[DESCRIPTION OF THE TASK]
Give back the entire listing verbatim.

[INFORMATION PROVIDED]
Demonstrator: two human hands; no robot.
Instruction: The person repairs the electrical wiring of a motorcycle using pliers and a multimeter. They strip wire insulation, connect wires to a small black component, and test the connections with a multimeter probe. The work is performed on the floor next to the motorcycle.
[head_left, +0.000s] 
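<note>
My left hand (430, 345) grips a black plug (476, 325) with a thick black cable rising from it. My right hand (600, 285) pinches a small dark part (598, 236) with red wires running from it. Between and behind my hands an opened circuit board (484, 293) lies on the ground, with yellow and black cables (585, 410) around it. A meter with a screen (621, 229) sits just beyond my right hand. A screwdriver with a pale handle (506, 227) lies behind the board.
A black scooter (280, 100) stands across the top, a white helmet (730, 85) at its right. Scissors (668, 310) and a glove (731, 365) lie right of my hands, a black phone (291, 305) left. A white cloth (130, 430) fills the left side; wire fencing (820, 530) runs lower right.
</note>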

[EXERCISE OUTPUT]
Demonstrator: two human hands; no robot.
Instruction: The person repairs the electrical wiring of a motorcycle using pliers and a multimeter. They strip wire insulation, connect wires to a small black component, and test the connections with a multimeter probe. The work is performed on the floor next to the motorcycle.
[head_left, +0.000s] 
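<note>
My left hand (430, 345) grips a black plug (476, 325) with a thick black cable rising from it. My right hand (600, 285) pinches a small dark part (598, 236) with red wires running from it. Between and behind my hands an opened circuit board (484, 293) lies on the ground, with yellow and black cables (585, 410) around it. A meter with a screen (621, 229) sits just beyond my right hand. A screwdriver with a pale handle (506, 227) lies behind the board.
A black scooter (280, 100) stands across the top, a white helmet (730, 85) at its right. Scissors (668, 310) and a glove (731, 365) lie right of my hands, a black phone (291, 305) left. A white cloth (130, 430) fills the left side; wire fencing (820, 530) runs lower right.
</note>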

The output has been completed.